Sure. No problem. I think it's still an unknown for us and we don't guide and so we don't want to -- we haven't guided and it's funny, we now notice that many companies that do guide they've taken the same stance now to not guide. So I do see estimates in areas of the same landscape we're in from other companies in our landscape that range from 30% to 60% of their installed base is down. And in our case while we've had some headwind, obviously, due to that same predicament, I do think we're seeing some tailwind that comes from two different directions. One tailwind is having the accelerator, which we've talked about and allows customers to use us even when their labs are shutdown. And secondly then is the ability for us to launch products and assays that are relevant to actually combat COVID. And so those are some tailwinds that could offset the 30% to 60% headwinds that you do see from many of the other companies in our landscape. So I'm not sure if that gives you any perspective, but it could mean that Q2 is going to be rough. We know it's going to be rough compared to what our original Q2 projection was going into the year. But it isn't going to be as bad as most companies that have no way to pivot and to have some tailwinds. And we got two tailwinds that could offset some level of that headwind, but the headwind is real. And Q3, we're hopeful that we're going to come out of this much more productive. And the real question too is how bad will the COVID pandemic affect Q3 revenues. We would like to think of Q3 as hopefully being a rebound quarter coming off of what the world is facing in Q2. So, we still believe that that's going to be the case without providing any granularity on our guidance.

Very helpful. Thank you.

My pleasure.

There are no more questions on the phone line.

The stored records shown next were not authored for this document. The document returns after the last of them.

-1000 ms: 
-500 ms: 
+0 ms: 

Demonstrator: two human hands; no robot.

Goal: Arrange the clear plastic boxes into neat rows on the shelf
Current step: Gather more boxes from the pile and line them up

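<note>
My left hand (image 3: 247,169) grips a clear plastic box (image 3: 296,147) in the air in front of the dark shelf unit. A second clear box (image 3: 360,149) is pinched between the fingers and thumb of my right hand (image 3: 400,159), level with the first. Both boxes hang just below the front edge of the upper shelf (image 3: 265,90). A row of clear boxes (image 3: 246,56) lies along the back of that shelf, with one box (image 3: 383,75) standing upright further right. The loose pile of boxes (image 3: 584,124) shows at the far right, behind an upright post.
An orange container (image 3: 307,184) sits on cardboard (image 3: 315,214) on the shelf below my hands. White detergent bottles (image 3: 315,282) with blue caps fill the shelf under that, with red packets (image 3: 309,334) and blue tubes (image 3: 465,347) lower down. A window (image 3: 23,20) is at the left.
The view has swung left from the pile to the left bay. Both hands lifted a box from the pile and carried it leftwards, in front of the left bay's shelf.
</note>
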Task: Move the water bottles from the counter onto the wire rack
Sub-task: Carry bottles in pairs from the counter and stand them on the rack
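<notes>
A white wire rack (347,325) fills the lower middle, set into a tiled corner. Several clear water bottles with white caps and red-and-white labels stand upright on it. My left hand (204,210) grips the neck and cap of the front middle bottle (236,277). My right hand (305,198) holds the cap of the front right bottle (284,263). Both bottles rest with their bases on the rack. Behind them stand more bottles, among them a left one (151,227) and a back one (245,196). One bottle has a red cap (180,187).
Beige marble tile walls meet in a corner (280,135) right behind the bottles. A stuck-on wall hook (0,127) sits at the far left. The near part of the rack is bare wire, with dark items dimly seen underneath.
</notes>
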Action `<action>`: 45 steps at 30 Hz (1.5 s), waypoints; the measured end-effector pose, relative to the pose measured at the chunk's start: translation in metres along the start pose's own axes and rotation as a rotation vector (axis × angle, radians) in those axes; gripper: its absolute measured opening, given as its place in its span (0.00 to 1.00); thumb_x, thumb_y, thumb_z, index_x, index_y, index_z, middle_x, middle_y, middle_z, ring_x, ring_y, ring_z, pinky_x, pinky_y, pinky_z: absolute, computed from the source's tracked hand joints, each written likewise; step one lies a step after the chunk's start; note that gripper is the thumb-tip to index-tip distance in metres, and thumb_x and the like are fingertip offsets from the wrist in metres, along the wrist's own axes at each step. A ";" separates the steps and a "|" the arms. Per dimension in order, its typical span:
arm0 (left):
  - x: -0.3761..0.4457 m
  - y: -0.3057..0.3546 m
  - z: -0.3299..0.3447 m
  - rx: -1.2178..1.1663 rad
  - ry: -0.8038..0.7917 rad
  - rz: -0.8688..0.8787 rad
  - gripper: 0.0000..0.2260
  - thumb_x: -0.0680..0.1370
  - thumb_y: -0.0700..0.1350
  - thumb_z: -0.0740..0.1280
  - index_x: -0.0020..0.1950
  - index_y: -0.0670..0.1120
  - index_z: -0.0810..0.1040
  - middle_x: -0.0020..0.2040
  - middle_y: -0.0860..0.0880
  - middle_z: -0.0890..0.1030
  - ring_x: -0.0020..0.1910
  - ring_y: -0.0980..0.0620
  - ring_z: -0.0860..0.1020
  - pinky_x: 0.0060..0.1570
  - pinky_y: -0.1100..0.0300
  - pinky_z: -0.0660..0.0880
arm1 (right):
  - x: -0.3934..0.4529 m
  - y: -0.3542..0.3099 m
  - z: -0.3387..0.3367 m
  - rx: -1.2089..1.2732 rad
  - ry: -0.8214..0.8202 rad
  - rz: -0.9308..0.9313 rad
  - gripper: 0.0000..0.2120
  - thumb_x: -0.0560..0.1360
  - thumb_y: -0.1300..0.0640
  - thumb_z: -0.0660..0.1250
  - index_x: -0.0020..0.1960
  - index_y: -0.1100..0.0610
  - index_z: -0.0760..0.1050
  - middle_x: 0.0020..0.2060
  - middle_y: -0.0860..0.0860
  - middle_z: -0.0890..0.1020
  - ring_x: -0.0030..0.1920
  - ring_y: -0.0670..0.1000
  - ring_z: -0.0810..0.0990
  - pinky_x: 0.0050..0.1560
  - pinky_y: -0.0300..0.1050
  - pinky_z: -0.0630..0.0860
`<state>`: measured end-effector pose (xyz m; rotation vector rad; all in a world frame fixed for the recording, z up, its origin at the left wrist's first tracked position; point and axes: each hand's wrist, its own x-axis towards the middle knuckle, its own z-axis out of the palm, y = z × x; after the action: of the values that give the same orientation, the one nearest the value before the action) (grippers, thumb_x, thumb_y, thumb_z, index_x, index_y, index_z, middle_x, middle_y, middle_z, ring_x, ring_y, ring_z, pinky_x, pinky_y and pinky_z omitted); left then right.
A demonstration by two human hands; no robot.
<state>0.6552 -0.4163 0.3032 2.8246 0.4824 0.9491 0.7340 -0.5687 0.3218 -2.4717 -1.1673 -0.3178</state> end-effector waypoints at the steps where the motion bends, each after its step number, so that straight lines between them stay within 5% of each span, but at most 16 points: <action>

Perfect. I will close. We have a final slide in our deck that just talks about the combination of the market opportunity being somewhat unprecedented. And when you can do something as disruptive as what we can do with ultra sensitivity, what you start to realize is that the sensitivity that we have can be deployed not just in seeing biomarkers that are very low abundant, but it can also be deployed to create the ability to see it in less invasive samples. And home care is going to become a very significant area of opportunity as we come out of this COVID pandemic, because of the ability to get testing done at home, just prevents the risk of being infected by going to a center where in fact the hospital workers themselves are trying to battle to prevent themselves from being in any way contaminated with the infection. So, home care requires less invasive testing. And that's another way that sensitivity can be deployed is to look for an answer in a finger prick. And then to dilute that finger prick up, so there's enough volume or even look at saliva. So we're actually very encouraged that our sensitivity can be deployed in ways other than just looking for low abundant markers. And immunoglobulins are actually pretty high levels, but being able to see these earlier in their production and see it even at the time maybe closer to when the infection occurs, we see a lot of potential to speeding up the knowledge of knowing if you've got the antibodies and also doing it less invasively. And then they do it quantitatively to have such a low LoD, limit of detection, it allows that your limit of quantitation to be in the -- of entire relevant range. So…

Ladies and gentlemen, this concludes today's conference call. Thank you for participating. You may now disconnect.